Flashback : il y a 15 ans, Orelsan explosait avec un titre trash sur la Saint Valentin

La célèbre fête (commerciale) des amoureux permet de mesurer le chemin parcouru par Orelsan. Bien avant de connaître une nouvelle consécration aux Victoires de la Musique, il vivait son premier succès avec ce morceau inspiré de la fête des amoureux, à la fois trash, polémique et d’un mauvais goût assumé jusqu’au bout.
  • C'est un fait; Orelsan fait désormais partie des poids lourds de l’industrie musicale. Plus que la qualité de ses disques, c’est bien sa force fédératrice qui impressionne. Il l’a encore confirmé en remportant trois Victoires de la Musique vendredi dernier, celle d’artiste masculin, mais également deux récompenses du public, pour la chanson L’Odeur de l’essence, et le documentaire « Montre ça à personne ». Il y a quinze ans, en revanche, le mois de février avait une toute autre signification pour le caennais. C’est en effet en 2007 qu’il connaissait son premier succès, celui par qui tout a commencé : Saint Valentin.

    Preuve qu’il est issu d’une autre époque : le titre avait cartonné sur MySpace. Déjà accompagné de Skread et Gringe, Orel y joue à fond l’anti-romantisme, quitte à aller fort dans la provocation. « J'te l'dis gentiment : j'suis pas là pour faire de sentiments » « J'crache dans ta femme enceinte et j'te fais un bébé nageur », « J'te tèj' la veille, et j'te rebaise le lendemain / Suce ma bite pour la Saint-Valentin » Un défouloir misogyne (pourtant presque soft par rapport aux Rolling Stones) où la parodie est évidente. « Quitte à abuser le truc, autant partir dans du lourd » se justifiait le musicien. Et il a su faire réagir. Positivement d’abord, si ce n’est pour une des figurantes du clip, jeune professeur de collège, qui a été forcée de démissionner après que des parents l’aient reconnus. Cela ne freine pas le succès du clip, réunissant les premiers fans du jeune rappeur.
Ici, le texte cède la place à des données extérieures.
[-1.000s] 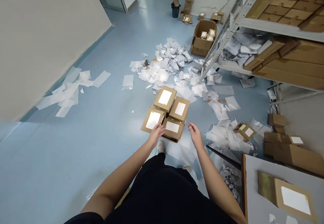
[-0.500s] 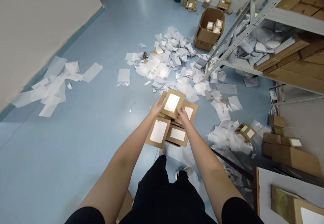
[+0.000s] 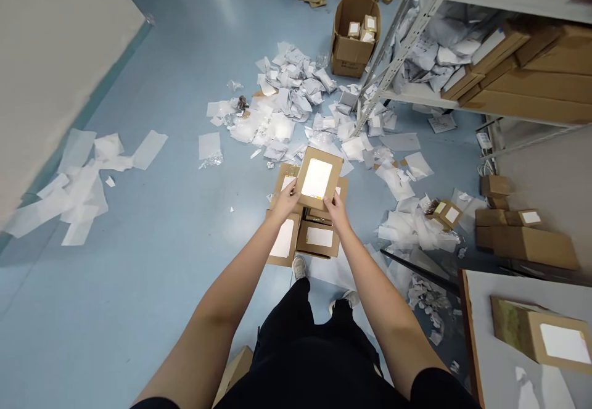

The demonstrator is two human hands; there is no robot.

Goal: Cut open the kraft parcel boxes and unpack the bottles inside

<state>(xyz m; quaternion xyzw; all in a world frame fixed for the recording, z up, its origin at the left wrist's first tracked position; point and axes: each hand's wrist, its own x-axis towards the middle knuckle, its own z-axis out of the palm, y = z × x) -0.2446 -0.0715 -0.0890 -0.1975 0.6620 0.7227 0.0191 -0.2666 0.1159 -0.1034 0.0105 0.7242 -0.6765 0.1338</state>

    Le morceau avait eu le temps d’être rodé. Un an avant sa publication, Orelsan le jouait déjà dans des fêtes en Floride, où lui et Gringe ont passé une année entière. Ce dernier raconte : « À une soirée, il y a des mecs qui ont des platines et ça rappe un peu et Orel’ balance un bout de “Saint-Valentin”. Et tout le monde se mange une tarte parce que personne n’a entendu ça avant. » En 2009, Orel confirme : « J’avais plein de potes qui aimaient bien le morceau, il me disaient : "C’est un hymne ton truc !" ». Mais plus que sur le travail du texte, c’est dans sa communication qu’Orelsan est en avance sur son temps, devenant l’un des premiers artistes à percer grâce aux réseaux sociaux.

    Sur la base de ce succès, le rappeur transforme l’essai deux ans plus tard avec son premier album, « Perdu D’Avance ». Il attire alors bien plus l’attention, notamment de la part d’associations féministes. Celles-ci lui reprochent la violence de ses premiers morceaux, l’accusant notamment de justifier les violences conjugales. Si le morceau Sale Pute est au cœur des accusations, c’est bien Saint Valentin qui contient la phrase la plus problématique, avec une référence au féminicide de Marie Trintignant par Bertrand Cantat, survenu à peine quatre ans avant la sortie de la chanson. L’affaire se finira devant les tribunaux, et ce n’est qu’en 2016 que le rappeur sera définitivement acquitté. En 2018, la chanson suscitait encore le débat, notamment via une pétition pour annuler les nominations de l’artiste aux Victoires de la Musique.

    Que l’on juge acceptable ou non la provocation du jeune rappeur, on ne peut que se réjouir qu’il soit passé à autre chose. Bien loin de faire de la misogynie son seul fond de commerce, Orelsan a su passer d’un sale gosse cherchant à impressionner ses semblables à un artiste complet, capable de traduire la perte de repères de la classe moyenne blanche. Saint Valentin est ainsi le vestige d’une époque révolue, tant pour le musicien que le rap francophone en général. Celle où ce dernier était encore marginal et pas encore pris au sérieux. Y compris par les rappeurs eux-mêmes.